Spatial Patterning of Molecular Cues and Vascular Cells in Fully Integrated Hydrogel Channels via Interfacial Bioorthogonal Cross-Linking.

机构信息

Department of Biomedical Research, A.I. DuPont Hospital for Children , Nemours Children's Clinic , Wilmington , Delaware 19803 , United States.

出版信息

ACS Appl Mater Interfaces. 2019 May 8;11(18):16402-16411. doi: 10.1021/acsami.9b04383. Epub 2019 Apr 26.
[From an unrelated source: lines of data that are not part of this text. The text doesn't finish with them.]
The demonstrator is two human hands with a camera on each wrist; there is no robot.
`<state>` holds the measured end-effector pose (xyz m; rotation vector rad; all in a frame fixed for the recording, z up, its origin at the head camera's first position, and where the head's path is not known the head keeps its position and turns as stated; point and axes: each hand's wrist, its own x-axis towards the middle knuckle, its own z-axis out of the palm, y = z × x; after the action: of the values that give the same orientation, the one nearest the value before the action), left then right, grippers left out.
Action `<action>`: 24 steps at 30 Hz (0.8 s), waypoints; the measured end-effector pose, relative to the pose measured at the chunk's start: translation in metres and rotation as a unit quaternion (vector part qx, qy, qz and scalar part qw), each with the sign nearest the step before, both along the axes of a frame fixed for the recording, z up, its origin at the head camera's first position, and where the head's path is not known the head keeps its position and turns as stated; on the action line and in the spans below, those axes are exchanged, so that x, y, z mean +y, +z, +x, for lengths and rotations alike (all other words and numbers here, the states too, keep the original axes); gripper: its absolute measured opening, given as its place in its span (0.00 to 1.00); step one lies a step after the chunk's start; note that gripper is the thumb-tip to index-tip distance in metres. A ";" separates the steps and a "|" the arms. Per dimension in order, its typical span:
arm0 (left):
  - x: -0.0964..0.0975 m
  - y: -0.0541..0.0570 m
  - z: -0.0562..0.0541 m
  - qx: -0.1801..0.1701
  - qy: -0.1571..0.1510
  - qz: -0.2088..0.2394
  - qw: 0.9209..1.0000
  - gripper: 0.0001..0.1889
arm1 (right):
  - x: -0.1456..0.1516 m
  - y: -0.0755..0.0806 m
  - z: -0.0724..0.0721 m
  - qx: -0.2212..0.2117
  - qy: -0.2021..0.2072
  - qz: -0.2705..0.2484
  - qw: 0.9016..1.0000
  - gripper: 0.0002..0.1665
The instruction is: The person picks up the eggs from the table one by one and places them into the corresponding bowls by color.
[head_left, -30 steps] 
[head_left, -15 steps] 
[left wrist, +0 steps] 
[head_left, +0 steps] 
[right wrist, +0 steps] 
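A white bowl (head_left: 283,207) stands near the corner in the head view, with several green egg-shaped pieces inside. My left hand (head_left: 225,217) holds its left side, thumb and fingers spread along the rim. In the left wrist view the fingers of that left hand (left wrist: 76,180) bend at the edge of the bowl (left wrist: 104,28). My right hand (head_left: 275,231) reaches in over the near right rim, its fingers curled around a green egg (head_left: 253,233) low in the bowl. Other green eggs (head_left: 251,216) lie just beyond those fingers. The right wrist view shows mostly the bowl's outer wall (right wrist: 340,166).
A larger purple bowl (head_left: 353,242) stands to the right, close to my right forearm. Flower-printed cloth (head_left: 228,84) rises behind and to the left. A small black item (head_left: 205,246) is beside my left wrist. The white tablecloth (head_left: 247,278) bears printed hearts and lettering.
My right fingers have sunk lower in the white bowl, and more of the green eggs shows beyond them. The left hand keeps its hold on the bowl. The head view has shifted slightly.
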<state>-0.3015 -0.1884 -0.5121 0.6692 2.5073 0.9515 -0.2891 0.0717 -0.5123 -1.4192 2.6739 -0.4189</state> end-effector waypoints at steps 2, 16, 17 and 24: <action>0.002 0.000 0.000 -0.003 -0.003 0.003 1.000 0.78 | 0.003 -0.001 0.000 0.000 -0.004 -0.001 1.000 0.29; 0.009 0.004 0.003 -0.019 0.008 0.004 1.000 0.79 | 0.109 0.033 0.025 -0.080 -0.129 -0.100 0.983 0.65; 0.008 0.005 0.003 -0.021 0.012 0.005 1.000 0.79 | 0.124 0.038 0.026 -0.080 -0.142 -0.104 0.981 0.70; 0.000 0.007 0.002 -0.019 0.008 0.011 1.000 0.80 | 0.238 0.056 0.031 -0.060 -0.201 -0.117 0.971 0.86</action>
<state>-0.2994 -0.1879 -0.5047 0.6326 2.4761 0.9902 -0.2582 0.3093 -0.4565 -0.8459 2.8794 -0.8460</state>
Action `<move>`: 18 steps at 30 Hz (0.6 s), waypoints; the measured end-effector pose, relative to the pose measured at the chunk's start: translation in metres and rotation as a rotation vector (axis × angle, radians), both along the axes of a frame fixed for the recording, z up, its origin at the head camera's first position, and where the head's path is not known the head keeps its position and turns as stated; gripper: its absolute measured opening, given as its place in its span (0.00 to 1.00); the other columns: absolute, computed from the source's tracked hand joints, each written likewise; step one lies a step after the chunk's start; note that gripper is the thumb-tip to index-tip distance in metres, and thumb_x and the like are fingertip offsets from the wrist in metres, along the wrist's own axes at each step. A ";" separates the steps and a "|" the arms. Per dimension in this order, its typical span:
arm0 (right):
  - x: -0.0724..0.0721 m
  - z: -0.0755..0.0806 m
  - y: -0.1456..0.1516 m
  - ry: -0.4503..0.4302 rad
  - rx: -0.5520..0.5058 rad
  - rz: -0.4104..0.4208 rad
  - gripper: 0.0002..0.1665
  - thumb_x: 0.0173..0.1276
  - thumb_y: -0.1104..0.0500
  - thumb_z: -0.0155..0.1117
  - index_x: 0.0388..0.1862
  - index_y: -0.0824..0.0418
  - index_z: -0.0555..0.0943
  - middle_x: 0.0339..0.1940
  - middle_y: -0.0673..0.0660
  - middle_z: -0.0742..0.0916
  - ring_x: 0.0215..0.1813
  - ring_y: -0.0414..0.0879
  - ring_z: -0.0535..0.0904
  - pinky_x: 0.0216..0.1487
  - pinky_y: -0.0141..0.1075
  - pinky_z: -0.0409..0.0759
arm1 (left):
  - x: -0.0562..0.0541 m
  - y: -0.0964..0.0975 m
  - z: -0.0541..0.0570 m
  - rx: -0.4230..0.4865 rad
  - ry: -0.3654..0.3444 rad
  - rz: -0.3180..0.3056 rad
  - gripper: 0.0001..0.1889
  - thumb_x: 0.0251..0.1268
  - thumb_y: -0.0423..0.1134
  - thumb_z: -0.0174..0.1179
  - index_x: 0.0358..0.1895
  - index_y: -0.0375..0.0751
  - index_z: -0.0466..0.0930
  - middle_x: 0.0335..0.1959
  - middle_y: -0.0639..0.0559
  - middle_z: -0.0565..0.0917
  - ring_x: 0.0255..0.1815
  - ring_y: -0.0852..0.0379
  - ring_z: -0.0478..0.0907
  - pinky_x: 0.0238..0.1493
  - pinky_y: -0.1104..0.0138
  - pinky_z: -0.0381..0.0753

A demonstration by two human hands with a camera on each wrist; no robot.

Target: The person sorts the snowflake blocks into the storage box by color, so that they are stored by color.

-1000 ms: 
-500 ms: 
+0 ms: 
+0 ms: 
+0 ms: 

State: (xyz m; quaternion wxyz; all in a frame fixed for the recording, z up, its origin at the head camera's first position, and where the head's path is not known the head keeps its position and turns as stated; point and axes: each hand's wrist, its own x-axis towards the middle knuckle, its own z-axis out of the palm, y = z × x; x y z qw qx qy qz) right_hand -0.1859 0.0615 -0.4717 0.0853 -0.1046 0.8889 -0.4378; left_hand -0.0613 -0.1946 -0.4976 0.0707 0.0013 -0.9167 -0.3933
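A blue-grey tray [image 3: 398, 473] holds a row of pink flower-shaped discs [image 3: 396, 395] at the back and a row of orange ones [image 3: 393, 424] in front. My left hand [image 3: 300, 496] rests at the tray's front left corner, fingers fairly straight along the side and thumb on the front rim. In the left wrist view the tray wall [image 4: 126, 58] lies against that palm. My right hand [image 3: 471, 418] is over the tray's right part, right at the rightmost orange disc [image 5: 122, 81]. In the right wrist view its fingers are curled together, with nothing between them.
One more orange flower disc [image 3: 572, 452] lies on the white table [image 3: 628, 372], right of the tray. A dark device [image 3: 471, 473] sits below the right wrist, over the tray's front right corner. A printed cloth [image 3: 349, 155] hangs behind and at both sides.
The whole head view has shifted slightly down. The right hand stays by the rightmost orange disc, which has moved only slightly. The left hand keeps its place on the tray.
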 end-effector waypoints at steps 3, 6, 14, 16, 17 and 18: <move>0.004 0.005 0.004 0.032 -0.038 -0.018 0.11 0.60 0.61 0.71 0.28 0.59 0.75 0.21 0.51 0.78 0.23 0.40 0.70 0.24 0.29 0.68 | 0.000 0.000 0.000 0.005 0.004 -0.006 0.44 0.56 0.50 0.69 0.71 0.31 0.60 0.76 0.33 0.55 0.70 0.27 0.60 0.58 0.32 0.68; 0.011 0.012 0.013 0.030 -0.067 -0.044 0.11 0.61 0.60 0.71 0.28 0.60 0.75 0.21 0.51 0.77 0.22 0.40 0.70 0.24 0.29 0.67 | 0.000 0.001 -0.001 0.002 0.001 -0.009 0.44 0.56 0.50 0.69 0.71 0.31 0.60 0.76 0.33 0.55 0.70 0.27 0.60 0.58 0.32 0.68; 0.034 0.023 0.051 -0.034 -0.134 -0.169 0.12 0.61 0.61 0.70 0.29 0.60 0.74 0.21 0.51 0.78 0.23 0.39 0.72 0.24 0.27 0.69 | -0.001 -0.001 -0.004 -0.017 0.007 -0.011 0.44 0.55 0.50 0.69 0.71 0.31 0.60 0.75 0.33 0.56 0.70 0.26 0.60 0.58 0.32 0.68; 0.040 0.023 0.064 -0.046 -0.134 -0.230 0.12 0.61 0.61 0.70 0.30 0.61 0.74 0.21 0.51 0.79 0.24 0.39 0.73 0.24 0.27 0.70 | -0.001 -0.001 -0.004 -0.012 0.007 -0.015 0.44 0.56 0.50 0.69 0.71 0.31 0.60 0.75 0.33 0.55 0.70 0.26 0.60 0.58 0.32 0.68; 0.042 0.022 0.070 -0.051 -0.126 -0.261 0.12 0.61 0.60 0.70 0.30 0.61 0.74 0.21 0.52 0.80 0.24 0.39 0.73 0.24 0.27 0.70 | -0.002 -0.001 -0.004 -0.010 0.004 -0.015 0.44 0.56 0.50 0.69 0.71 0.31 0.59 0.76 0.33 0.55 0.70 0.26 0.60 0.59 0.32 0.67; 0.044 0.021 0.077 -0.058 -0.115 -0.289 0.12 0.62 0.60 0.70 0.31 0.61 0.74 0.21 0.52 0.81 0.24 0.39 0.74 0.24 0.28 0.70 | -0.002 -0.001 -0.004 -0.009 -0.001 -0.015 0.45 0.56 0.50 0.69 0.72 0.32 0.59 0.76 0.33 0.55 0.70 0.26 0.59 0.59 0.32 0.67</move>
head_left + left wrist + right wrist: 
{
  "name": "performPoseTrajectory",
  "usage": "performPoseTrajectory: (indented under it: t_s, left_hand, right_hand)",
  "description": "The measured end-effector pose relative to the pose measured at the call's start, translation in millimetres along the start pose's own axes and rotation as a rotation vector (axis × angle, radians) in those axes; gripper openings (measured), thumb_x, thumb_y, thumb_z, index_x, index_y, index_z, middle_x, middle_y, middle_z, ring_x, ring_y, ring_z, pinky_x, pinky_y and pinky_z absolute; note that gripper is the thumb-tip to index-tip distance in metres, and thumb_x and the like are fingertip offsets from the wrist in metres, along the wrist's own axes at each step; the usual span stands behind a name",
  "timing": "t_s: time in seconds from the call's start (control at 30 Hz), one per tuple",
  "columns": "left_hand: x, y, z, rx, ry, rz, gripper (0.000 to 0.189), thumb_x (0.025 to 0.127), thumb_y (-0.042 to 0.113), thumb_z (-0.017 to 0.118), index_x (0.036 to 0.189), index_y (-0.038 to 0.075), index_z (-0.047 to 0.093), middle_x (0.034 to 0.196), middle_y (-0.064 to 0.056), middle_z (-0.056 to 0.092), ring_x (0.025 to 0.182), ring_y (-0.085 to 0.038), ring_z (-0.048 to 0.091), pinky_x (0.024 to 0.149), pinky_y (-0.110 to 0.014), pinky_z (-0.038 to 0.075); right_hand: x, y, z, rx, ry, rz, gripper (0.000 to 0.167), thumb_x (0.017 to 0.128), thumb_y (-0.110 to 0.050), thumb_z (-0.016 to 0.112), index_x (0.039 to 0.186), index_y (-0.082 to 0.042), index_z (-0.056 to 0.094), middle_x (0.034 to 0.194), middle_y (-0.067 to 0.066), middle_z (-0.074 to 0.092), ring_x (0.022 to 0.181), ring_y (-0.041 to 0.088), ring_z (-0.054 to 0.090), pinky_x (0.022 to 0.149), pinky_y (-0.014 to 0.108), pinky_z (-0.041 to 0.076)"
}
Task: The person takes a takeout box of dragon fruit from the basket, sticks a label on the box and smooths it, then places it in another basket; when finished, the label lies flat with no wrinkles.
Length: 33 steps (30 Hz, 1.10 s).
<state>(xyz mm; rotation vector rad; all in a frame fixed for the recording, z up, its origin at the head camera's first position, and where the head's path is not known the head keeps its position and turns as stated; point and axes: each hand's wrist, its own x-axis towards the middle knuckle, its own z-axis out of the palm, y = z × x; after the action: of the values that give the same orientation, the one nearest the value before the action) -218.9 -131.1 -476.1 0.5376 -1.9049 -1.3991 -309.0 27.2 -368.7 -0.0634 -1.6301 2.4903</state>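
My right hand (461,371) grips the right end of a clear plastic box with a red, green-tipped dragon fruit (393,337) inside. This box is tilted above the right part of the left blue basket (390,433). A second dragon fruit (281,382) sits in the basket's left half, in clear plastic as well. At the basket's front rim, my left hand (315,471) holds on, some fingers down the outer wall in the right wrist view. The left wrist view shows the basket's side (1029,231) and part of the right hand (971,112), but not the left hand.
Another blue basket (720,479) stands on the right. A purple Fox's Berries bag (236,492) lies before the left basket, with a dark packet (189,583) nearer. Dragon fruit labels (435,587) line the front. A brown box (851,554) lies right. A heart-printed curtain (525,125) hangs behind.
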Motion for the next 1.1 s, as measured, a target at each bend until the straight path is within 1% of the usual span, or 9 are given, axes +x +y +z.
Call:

DOI:10.1021/acsami.9b04383
PMID:30998317
原文链接:https://pmc.ncbi.nlm.nih.gov/articles/PMC6506358/
Abstract

Fully integrated hydrogel channels were fabricated via interfacial bioorthogonal cross-linking, a diffusion-controlled method for the creation and patterning of synthetic matrices based on the rapid bioorthogonal reaction between s-tetrazines (Tz) and trans-cyclooctene (TCO) dienophiles. Injecting an aqueous solution of a bisTCO cross-linker into a reservoir of tetrazine-modified hyaluronic acid (HA-Tz), while simultaneously drawing the syringe needle through the reservoir, yielded a cross-linked hydrogel channel that was mechanically robust. Fluorescent tags and biochemical signals were spatially patterned into the channel wall through time-dependent perfusion of TCO-conjugated molecules into the lumen of the channel. Different cell populations were spatially encapsulated in the channel wall via temporal alteration of cells in the HA-Tz reservoir. The interfacial approach enabled the spatial patterning of vascular cells, including human abdominal aorta endothelial cells, aortic vascular smooth muscle cells, and aortic adventitial fibroblasts, into the hydrogel channels with high viability and proper morphology in the anatomical order found in human arteries. The bioorthogonal platform does not rely on external triggers and represents the first step toward the engineering of functional and implantable arteries.

摘要

通过界面生物正交交联,制备了完全集成的水凝胶通道,这是一种基于 s-四嗪(Tz)和反式环辛烯(TCO)双烯亲核试剂之间快速生物正交反应的合成基质的创建和图案化的扩散控制方法。将双 TCO 交联剂的水溶液注入四嗪修饰透明质酸(HA-Tz)的储液器中,同时通过储液器推动注射器针,得到机械强度高的交联水凝胶通道。通过将 TCO 缀合分子随时间灌注到通道的管腔中,荧光标记物和生化信号被空间图案化到通道壁中。通过在 HA-Tz 储液器中改变细胞的时间,可以在通道壁中空间包封不同的细胞群体。界面方法能够将包括人腹主动脉内皮细胞、主动脉血管平滑肌细胞和主动脉外膜成纤维细胞在内的血管细胞以高存活率和适当的形态沿着在人体动脉中发现的解剖顺序排列到水凝胶通道中。该生物正交平台不依赖于外部触发,是构建功能性和可植入动脉的第一步。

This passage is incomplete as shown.